Exercise goal -> Find the word "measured" below. Copy each line that has it.
==== Records shown ====
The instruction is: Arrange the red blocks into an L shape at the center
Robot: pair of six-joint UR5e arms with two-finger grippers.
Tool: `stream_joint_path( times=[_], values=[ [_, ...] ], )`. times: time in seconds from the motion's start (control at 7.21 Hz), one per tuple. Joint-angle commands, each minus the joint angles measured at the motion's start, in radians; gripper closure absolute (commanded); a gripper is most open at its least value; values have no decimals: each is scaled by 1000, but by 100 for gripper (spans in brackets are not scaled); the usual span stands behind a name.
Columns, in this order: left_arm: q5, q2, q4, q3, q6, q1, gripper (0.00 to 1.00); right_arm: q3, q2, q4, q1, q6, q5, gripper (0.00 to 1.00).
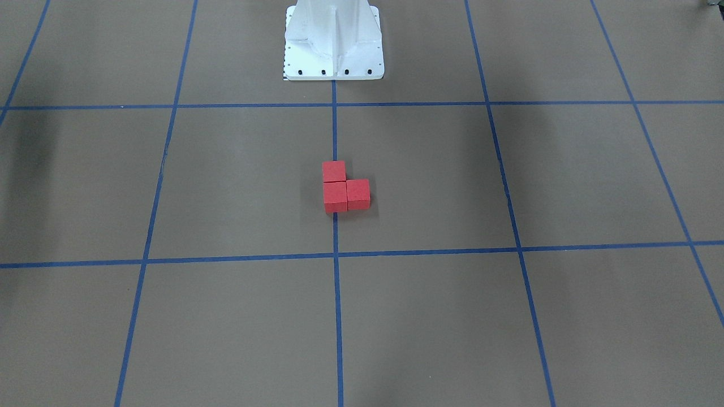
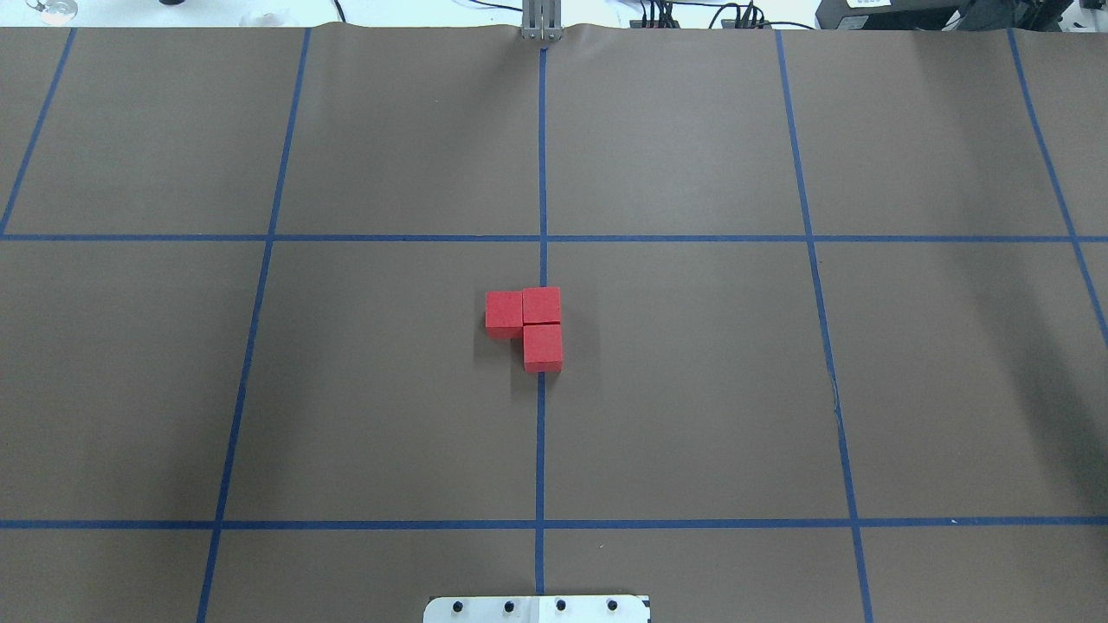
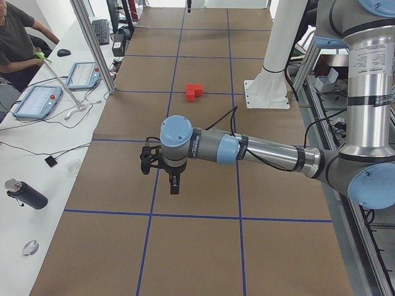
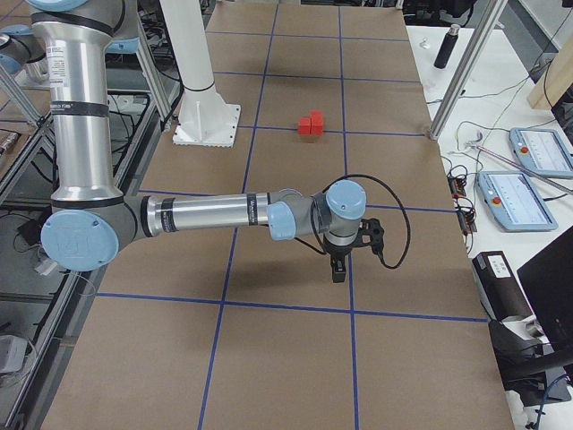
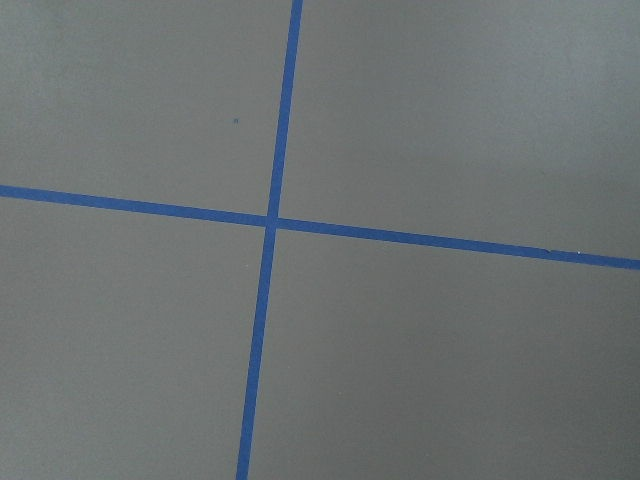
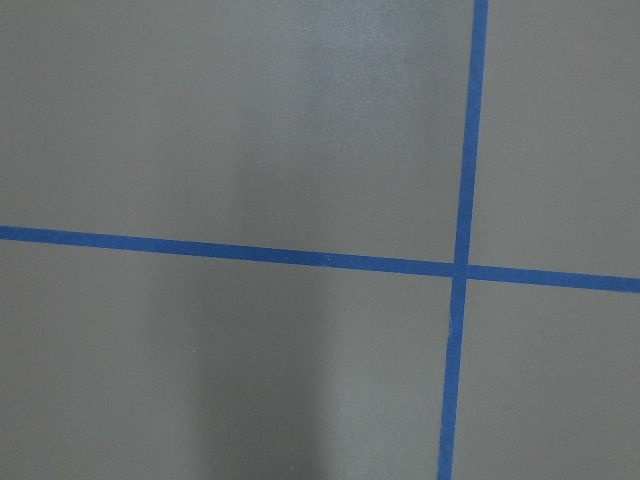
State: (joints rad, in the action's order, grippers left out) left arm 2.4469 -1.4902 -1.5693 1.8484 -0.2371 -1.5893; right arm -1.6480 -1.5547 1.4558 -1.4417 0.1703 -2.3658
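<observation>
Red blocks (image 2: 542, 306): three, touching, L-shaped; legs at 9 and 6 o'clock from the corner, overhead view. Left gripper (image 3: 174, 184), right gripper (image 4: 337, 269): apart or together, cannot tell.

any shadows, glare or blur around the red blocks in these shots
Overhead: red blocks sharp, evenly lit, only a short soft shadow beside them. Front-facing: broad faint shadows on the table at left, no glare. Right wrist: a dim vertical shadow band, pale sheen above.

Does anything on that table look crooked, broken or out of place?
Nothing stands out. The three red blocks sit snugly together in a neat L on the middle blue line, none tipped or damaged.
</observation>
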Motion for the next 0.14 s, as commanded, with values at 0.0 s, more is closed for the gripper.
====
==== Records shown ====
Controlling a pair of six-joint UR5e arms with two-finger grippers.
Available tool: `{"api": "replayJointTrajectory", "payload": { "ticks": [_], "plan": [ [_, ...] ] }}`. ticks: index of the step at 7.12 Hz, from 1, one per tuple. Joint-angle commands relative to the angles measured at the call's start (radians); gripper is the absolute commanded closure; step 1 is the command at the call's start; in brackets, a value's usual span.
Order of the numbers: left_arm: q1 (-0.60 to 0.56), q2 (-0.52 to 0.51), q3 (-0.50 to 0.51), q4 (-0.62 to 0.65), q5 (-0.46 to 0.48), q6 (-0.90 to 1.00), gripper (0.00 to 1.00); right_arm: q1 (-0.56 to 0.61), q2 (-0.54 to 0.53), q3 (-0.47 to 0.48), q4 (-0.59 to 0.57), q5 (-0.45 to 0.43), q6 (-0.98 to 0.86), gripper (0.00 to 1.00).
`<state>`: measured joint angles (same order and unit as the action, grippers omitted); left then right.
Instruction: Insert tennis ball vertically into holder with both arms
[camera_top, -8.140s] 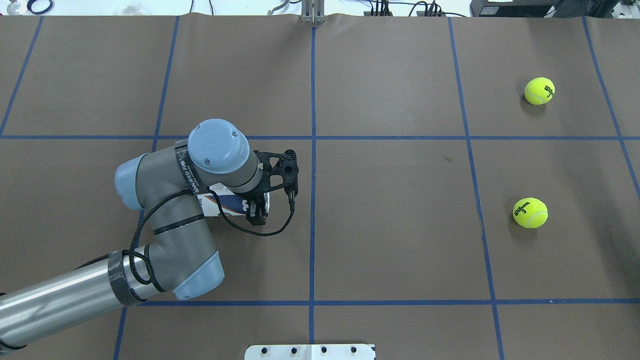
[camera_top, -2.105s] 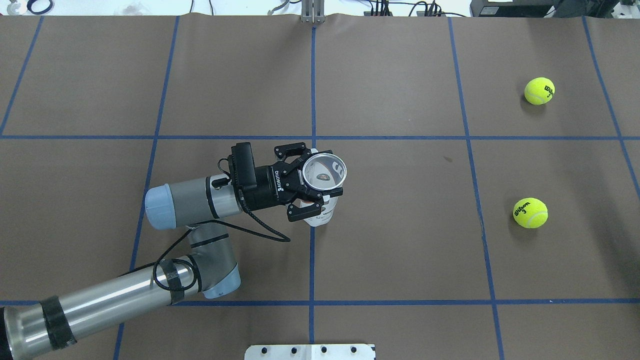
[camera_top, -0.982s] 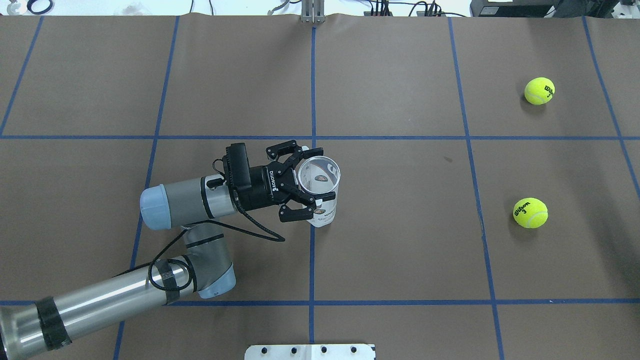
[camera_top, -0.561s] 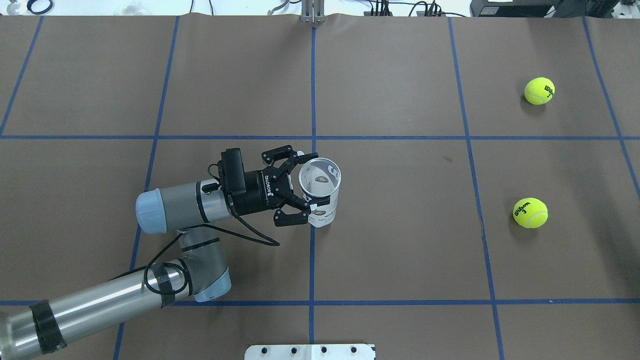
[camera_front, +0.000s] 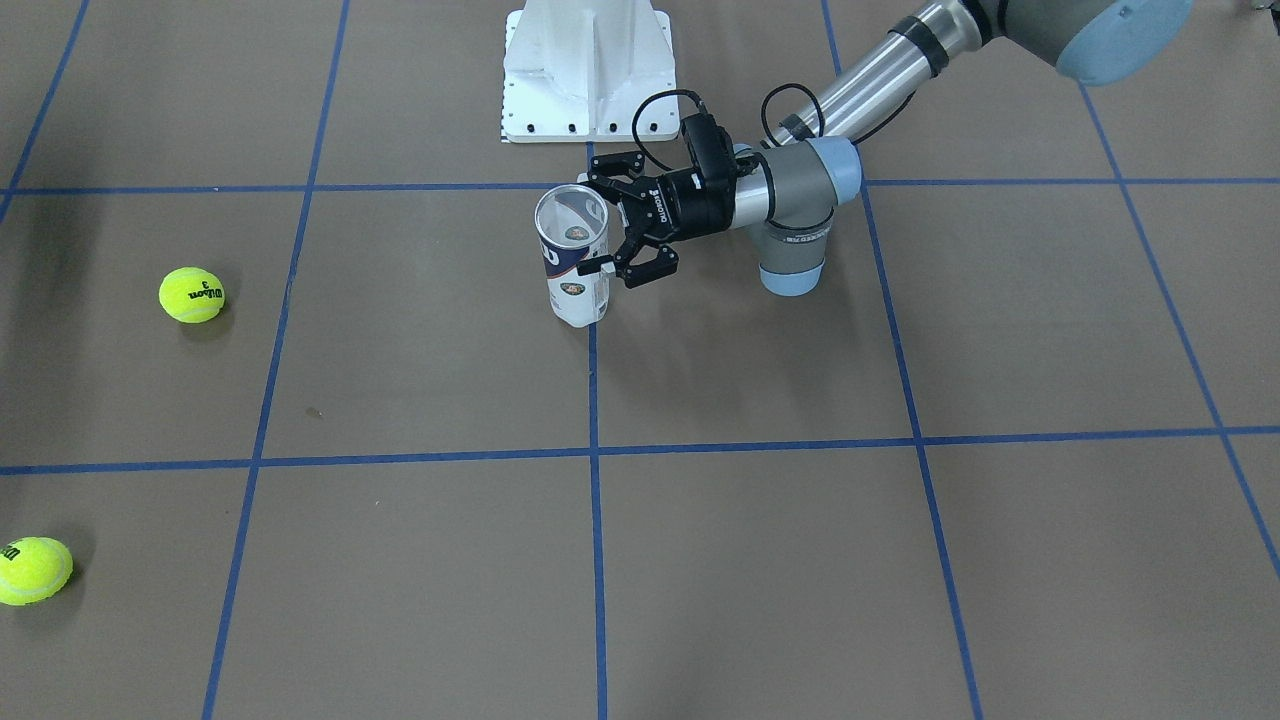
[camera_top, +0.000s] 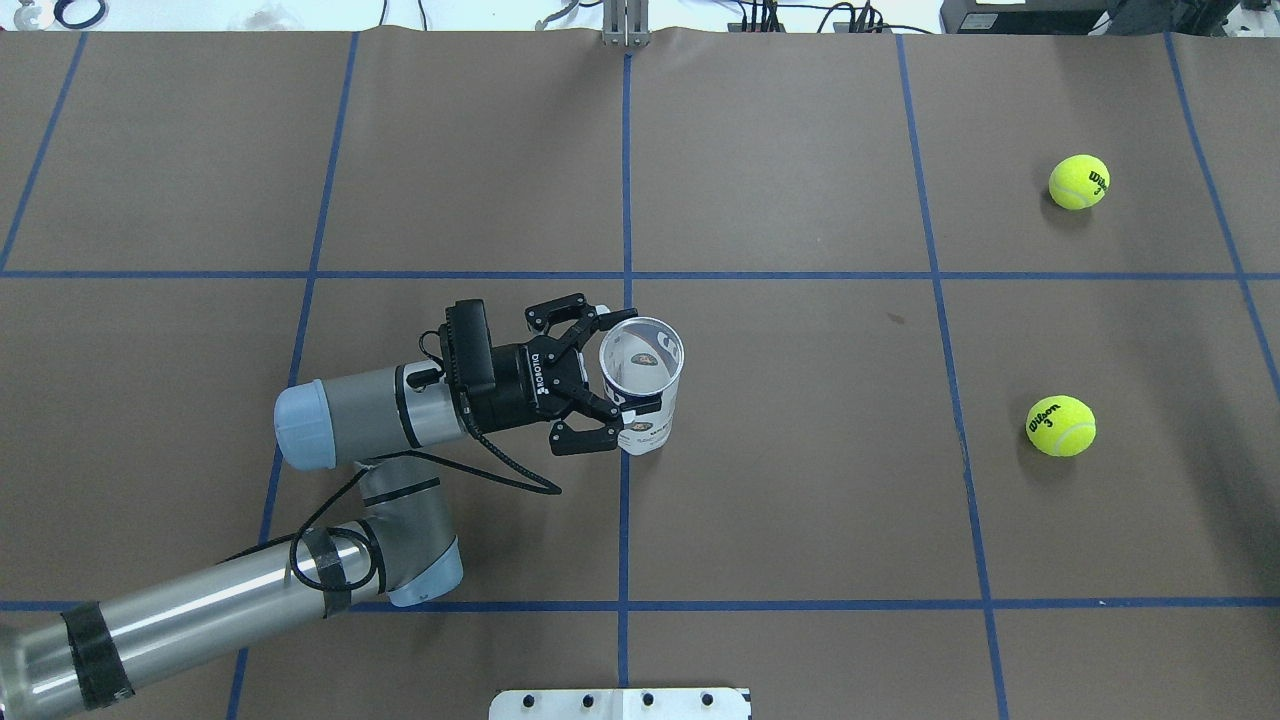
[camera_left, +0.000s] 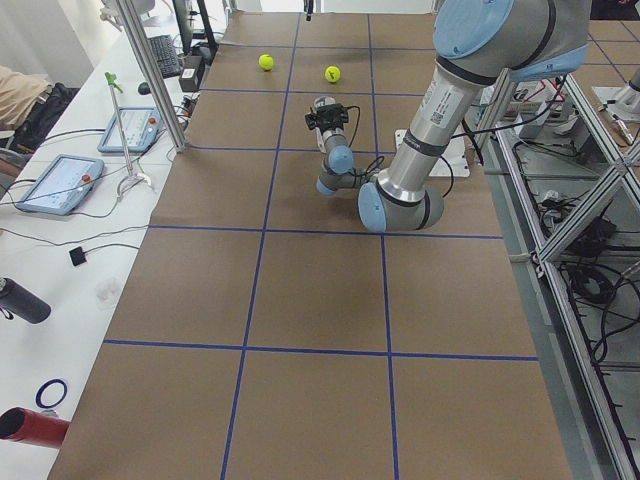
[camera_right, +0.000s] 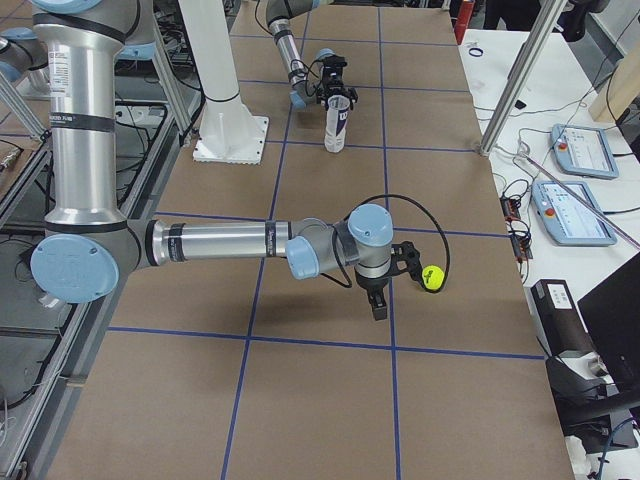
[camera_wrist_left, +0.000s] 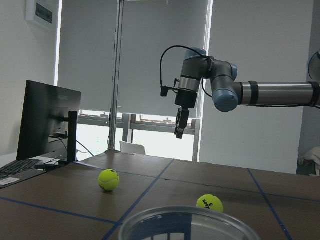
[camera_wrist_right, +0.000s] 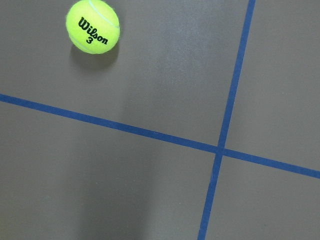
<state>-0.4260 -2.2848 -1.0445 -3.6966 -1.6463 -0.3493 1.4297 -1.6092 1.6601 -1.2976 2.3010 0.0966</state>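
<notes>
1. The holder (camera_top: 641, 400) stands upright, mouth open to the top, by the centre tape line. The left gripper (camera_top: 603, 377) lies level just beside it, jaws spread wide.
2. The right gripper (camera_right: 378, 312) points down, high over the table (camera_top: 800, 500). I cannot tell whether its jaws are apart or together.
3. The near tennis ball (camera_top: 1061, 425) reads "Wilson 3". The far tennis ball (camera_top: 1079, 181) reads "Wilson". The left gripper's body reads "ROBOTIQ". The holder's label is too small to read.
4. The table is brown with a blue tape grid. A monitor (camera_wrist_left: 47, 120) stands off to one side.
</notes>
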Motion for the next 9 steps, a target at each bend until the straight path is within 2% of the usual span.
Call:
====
Exercise response ->
Tool: `stream_joint_path( times=[_], values=[ [_, ...] ], )`. times: time in seconds from the motion's start (control at 7.21 Hz), one per tuple. Joint-angle commands, each minus the joint angles measured at the motion's start, in radians; gripper closure absolute (commanded); a gripper is most open at its least value; values have no decimals: each is scaled by 1000, but by 100 for gripper (spans in brackets are not scaled); the usual span stands behind a name.
Available tool: `{"api": "replayJointTrajectory", "payload": { "ticks": [_], "plan": [ [_, ...] ] }}`. ticks: index of the step at 7.12 Hz, from 1, one per tuple. Joint-angle commands relative to the angles measured at the call's start (radians); gripper is the absolute commanded closure; step 1 is the command at the call's start; in brackets, a value's usual span.
`<state>`: measured joint angles (same order and unit as the action, grippers omitted); left then right.

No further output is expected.